• _YOUR INSTRUCTIONS_
Transcribe each line below without altering anything.

◆ ◆ ◆ ◆ ◆

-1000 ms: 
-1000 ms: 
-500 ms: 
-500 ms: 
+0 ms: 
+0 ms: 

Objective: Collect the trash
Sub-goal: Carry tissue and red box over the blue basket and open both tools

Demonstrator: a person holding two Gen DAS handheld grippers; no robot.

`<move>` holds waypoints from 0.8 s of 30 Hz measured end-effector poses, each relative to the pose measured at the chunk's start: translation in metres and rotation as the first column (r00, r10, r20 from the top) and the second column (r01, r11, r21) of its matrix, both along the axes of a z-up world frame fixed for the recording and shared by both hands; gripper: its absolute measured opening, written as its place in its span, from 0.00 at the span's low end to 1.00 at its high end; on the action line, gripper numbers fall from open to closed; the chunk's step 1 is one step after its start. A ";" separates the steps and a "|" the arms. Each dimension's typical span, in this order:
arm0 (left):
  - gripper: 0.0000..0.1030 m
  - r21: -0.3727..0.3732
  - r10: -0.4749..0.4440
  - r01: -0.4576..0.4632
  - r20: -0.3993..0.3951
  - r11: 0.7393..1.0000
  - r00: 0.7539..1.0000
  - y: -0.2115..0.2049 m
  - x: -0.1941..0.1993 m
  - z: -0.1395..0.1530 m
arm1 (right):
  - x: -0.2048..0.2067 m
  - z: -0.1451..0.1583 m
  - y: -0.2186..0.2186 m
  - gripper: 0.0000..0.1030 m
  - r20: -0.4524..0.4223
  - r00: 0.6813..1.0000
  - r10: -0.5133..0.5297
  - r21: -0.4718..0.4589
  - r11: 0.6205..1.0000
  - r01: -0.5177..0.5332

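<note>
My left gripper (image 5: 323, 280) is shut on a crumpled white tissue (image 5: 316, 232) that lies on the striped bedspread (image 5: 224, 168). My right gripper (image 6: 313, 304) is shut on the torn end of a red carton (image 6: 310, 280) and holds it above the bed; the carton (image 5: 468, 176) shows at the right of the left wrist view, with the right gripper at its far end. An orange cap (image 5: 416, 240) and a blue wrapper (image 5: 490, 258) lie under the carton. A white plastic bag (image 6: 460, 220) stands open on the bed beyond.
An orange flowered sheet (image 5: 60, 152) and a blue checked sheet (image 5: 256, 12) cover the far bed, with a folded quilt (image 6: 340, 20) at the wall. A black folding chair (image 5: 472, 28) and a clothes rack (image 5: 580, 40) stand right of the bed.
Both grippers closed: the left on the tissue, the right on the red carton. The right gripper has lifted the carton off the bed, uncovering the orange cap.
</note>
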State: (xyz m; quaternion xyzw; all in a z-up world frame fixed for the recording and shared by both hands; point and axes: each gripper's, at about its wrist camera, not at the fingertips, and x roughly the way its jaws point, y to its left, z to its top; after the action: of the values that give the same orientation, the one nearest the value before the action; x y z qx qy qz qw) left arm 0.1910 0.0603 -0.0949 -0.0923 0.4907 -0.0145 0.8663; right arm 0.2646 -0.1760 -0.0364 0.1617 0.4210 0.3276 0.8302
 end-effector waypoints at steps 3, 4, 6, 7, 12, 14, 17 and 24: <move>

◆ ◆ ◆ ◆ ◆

• _OUTPUT OF THE TASK_
-1000 ms: 
-1000 ms: 
-500 ms: 
-500 ms: 
+0 ms: 
+0 ms: 

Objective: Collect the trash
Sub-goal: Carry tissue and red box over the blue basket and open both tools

Demonstrator: a person holding two Gen DAS handheld grippers; no robot.

`<move>` holds waypoints from 0.8 s of 30 Hz measured end-effector poses, each relative to the pose measured at the chunk's start: translation in metres and rotation as the first column (r00, r10, r20 from the top) and the second column (r01, r11, r21) of its matrix, both along the axes of a z-up world frame fixed for the recording and shared by both hands; gripper: its absolute measured opening, written as its place in its span, from 0.00 at the span's low end to 1.00 at its high end; on the action line, gripper numbers fall from open to closed; the chunk's step 1 is one step after its start. A ";" separates the steps and a "|" the arms. Each dimension's typical span, in this order:
arm0 (left):
  - gripper: 0.0000..0.1030 m
  - r21: -0.3727..0.3732
  - r10: -0.4749..0.4440
  - r01: -0.4576..0.4632
  - r20: -0.3993..0.3951
  - r11: 0.7393..1.0000
  - r00: 0.7539..1.0000
  - y: -0.2115..0.2049 m
  - x: -0.1941..0.1993 m
  - z: -0.1395..0.1530 m
arm1 (right):
  - x: -0.2048..0.2067 m
  - z: -0.1451..0.1583 m
  - y: -0.2186..0.2186 m
  - gripper: 0.0000..0.1030 m
  - r20: -0.4524..0.4223
  - r00: 0.6813..1.0000
  - r10: -0.5133..0.5297
  - r21: -0.4718..0.4589
  - r11: 0.6205..1.0000
  - r01: -0.5177..0.5332

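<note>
My left gripper (image 5: 323, 280) is shut on a crumpled white tissue (image 5: 316, 232) that lies on the striped bedspread (image 5: 224, 168). My right gripper (image 6: 313, 304) is shut on the torn end of a red carton (image 6: 310, 280) and holds it above the bed; the carton (image 5: 468, 176) shows at the right of the left wrist view, with the right gripper at its far end. An orange cap (image 5: 416, 240) and a blue wrapper (image 5: 490, 258) lie under the carton. A white plastic bag (image 6: 460, 220) stands open on the bed beyond.
An orange flowered sheet (image 5: 60, 152) and a blue checked sheet (image 5: 256, 12) cover the far bed, with a folded quilt (image 6: 340, 20) at the wall. A black folding chair (image 5: 472, 28) and a clothes rack (image 5: 580, 40) stand right of the bed.
Both grippers closed: the left on the tissue, the right on the red carton. The right gripper has lifted the carton off the bed, uncovering the orange cap.
</note>
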State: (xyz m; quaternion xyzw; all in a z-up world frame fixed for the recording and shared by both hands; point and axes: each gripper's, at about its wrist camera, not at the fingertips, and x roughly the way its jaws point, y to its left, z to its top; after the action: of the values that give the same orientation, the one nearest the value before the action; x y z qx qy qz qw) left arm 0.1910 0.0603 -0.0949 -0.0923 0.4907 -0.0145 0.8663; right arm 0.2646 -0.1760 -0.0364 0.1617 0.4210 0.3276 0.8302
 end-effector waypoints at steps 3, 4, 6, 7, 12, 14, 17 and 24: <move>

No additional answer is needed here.